Like in the attacks in Madrid, the target of the bomb that exploded on August 2nd, 1980, in the train station of Bologna (Italy) was the railroad. On that occasion the attack left 85 people dead and 150 wounded. The bomb was planted in the waiting room of the second-class passengers. It was August and it was an important intersection point of the national railroad traffic. The objective was to kill as many passengers as possible. The target was the common people: Bologna was a bastion of the Italian Communist party. In Madrid, the trains attacked were mainly used by a sector of the working class of the suburbs who come from the working-class neighbourhoods. They were the target of the terrorist attacks.

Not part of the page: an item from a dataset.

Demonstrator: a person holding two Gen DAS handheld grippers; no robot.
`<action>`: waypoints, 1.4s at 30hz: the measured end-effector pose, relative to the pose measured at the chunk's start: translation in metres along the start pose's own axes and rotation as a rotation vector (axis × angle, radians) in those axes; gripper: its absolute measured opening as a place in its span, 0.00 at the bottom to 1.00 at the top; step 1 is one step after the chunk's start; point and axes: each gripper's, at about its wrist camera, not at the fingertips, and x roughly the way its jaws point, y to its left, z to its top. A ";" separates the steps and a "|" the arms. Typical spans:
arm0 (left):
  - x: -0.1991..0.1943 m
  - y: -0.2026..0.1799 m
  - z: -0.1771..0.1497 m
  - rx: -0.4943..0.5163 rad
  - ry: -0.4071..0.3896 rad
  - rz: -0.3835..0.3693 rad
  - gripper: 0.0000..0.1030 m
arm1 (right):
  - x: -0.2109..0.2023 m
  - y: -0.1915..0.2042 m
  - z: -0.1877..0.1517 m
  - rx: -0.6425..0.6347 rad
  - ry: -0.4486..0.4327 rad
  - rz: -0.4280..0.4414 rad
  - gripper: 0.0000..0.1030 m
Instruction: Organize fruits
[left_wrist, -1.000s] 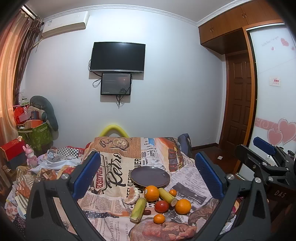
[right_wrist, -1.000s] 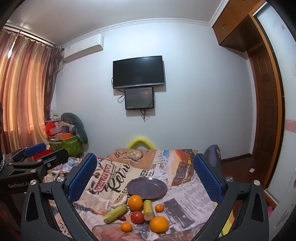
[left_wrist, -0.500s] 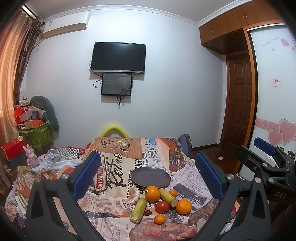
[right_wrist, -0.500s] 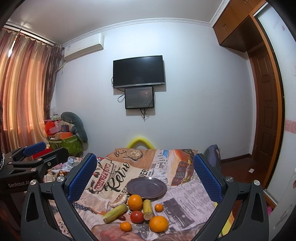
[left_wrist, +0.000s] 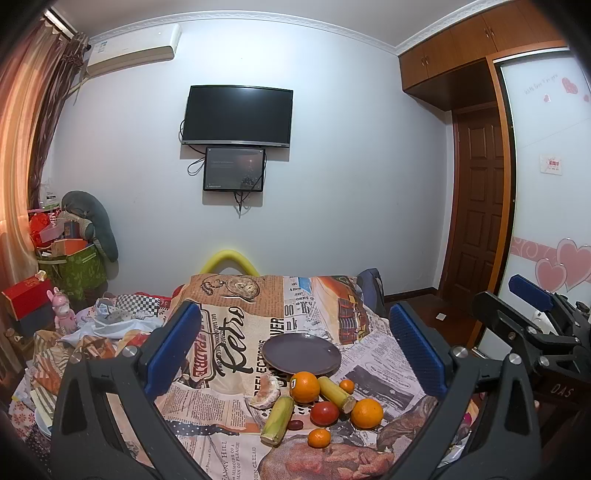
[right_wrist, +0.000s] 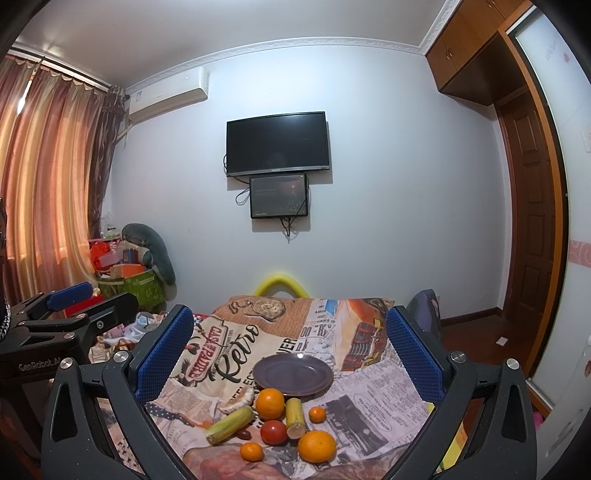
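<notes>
Oranges (left_wrist: 304, 386), a tomato (left_wrist: 324, 413) and sugarcane pieces (left_wrist: 277, 420) are lying low in the frame's centre on a newspaper-print cloth (left_wrist: 229, 354), just below an empty purple plate (left_wrist: 301, 353). Left tongs (left_wrist: 295, 354) and right tongs (right_wrist: 290, 354) are hovering wide apart, gripping nothing.

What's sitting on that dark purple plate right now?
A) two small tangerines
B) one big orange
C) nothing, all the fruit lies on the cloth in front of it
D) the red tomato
C: the plate shows a bare surface, while the oranges, the tomato and the rest lie on the printed cloth in front of it.
</notes>
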 end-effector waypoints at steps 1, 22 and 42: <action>0.000 0.000 0.000 0.000 0.000 0.001 1.00 | 0.000 0.000 0.000 0.000 0.000 0.001 1.00; 0.001 -0.001 0.001 -0.001 -0.001 -0.001 1.00 | 0.000 -0.001 0.000 0.001 0.001 0.001 1.00; 0.041 0.004 -0.010 -0.008 0.074 0.012 1.00 | 0.031 -0.011 -0.019 -0.025 0.077 -0.037 1.00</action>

In their investigation about the attack in Bologna, the Italian judges, with a vast experience in the matter as a consequence of dealing for year with violence and terrorism orchestrated in complicity with the Italian state, quickly went after the trail of the extreme right. However, the Italian secret services of General Santovito [1] did everything possible to move the judges away from the good trails giving them false and wrong information. According to the magistrates, whose version is registered in the files of the Court of Justice of November 23rd, 1995, «the SISMI sent us a lot of information that was hardly verifiable in order to lead us into exhausting and unproductive tracks and/or investigations».
The Bologna tragedy was the peak of a long list of deadly attacks that took place in Italy since the early 1970s. One of the first attacks took place on December 12, 1969. On that day, in Milan, at 16:37, a bomb destroyed the hall of the Bank of Agriculture killing 16 people and wounding 88. A few minutes earlier, an employee in the Italian Commercial Bank found a black briefcase with a bomb inside whose detonating system did not work. Twenty minutes later, in Rome, a second explosion took place in the National Labor Bank wounding 16 people. At 17:22 and 17:30, two other bombs exploded: one, in front of the Monument of the Dead in Rome, and the other at the entrance of the Risorgimento Museum in Piazza Venezia. Fortunately, this second wave of attacks left only four people wounded.